Please output the data exactly, without omitting anything.

» **SOURCE MATERIAL**
=== Section Start ===

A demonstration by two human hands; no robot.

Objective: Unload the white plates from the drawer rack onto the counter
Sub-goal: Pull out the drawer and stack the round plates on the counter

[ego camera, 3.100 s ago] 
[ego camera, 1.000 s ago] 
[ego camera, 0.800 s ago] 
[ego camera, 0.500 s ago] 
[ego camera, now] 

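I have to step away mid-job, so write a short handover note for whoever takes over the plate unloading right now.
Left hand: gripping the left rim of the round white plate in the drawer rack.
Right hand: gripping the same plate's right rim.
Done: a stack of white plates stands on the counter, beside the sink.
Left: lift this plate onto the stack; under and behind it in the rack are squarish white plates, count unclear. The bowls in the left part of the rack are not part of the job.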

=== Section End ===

» **ANSWER TO THIS PROBLEM**
A demonstration by two human hands; no robot.

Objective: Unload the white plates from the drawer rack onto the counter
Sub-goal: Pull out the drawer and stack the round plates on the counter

[ego camera, 3.100 s ago] 
[ego camera, 1.000 s ago] 
[ego camera, 0.800 s ago] 
[ego camera, 0.500 s ago] 
[ego camera, now] 

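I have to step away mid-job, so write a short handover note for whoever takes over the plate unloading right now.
Left hand: gripping the left rim of the round white plate in the drawer rack.
Right hand: gripping the same plate's right rim.
Done: a stack of white plates stands on the counter, beside the sink.
Left: lift this plate onto the stack; under and behind it in the rack are squarish white plates, count unclear. The bowls in the left part of the rack are not part of the job.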

That's the answer, with nothing more to add.